** Problem to work on **
No picture belongs in the copy. Repeat each line below exactly.

** Source material **
· · · · ·

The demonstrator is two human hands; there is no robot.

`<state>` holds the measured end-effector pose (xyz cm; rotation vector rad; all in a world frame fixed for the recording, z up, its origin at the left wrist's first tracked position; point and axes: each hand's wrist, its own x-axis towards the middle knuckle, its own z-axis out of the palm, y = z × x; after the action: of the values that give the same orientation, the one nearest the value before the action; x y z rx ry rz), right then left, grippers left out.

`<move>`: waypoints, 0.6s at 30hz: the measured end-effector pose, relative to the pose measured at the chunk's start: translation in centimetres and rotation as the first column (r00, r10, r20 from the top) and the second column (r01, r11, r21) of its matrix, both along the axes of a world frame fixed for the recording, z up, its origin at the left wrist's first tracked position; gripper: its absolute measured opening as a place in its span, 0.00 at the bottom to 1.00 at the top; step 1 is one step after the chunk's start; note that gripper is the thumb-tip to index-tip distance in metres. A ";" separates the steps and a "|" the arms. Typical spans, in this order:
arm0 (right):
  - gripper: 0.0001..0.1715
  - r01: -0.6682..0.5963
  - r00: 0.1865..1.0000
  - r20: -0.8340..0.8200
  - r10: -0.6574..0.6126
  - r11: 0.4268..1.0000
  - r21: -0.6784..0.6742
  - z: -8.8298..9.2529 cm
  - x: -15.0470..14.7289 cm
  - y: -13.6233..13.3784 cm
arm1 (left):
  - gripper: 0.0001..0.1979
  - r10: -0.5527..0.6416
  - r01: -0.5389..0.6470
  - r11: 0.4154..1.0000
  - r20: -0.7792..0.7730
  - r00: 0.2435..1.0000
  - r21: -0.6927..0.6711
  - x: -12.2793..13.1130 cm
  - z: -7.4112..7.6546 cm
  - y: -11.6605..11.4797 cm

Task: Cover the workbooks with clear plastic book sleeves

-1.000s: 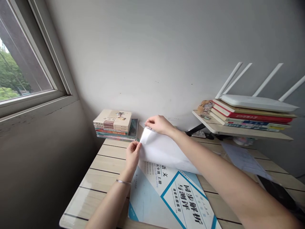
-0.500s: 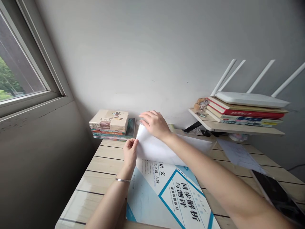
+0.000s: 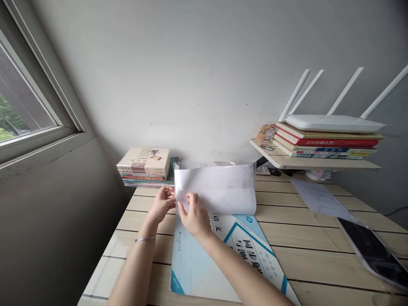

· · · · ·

** Answer to this problem **
The demonstrator is two human hands; there is no robot.

`<state>` holds the measured end-effector pose (xyz cm; rotation vector rad; all in a world frame fixed for the recording, z up, its origin at the left wrist's first tracked position; point and axes: each hand's wrist, its own x-axis towards the middle knuckle, its own z-axis out of the palm, y = z × x; after the action: of the values that give the same orientation, the one nearest the value before the action; x y z rx ry rz), right then left, grippers left out.

`<move>`: waypoints, 0.6s at 30hz: the measured end-effector pose, relative to the pose measured at the chunk's start: translation in centimetres and rotation as the first column (r00, r10, r20 from the top) and the second column (r01, r11, r21) of its matrix, both along the axes of a world frame fixed for the recording, z up, its origin at the left wrist's first tracked position; gripper: its absolute measured opening as a place in its span, 0.00 at the bottom to 1.00 at the top; step 1 is one step after the chunk's start; note that gripper is the thumb-tip to index-tip distance in metres. A ";" separates the steps and a "|" the arms. Typical spans, in this order:
arm0 (right):
  - gripper: 0.0001..0.1715
  - r01: -0.6682..0.5963
  - r00: 0.1865..1.0000
  - r20: -0.8340..0.8200
  - r10: -0.6574..0.6126
  - r11: 0.4268..1.0000
  - r21: -0.6784..0.6742
  - z: -8.8298..9.2529 cm
  - x: -15.0470..14.7289 cm
  - y: -13.6233..13.3784 cm
arm1 (left):
  - gripper: 0.0001..0.1979
  - r10: -0.5527..0.6416
  - r01: -0.5389..0.6470
  - r11: 0.4154..1.0000
  - r20: -0.7792..0.7730
  - r00: 0.2435..1.0000
  - r21: -0.6927..0.6711
  - x: -12.2793..13.1130 cm
  - z: -7.4112..7.6546 cm
  - y: -11.6605..11.4797 cm

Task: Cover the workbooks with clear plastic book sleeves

-1.000s: 
-0.500s: 
+0.000s: 

A complete answer has now been given to the exercise.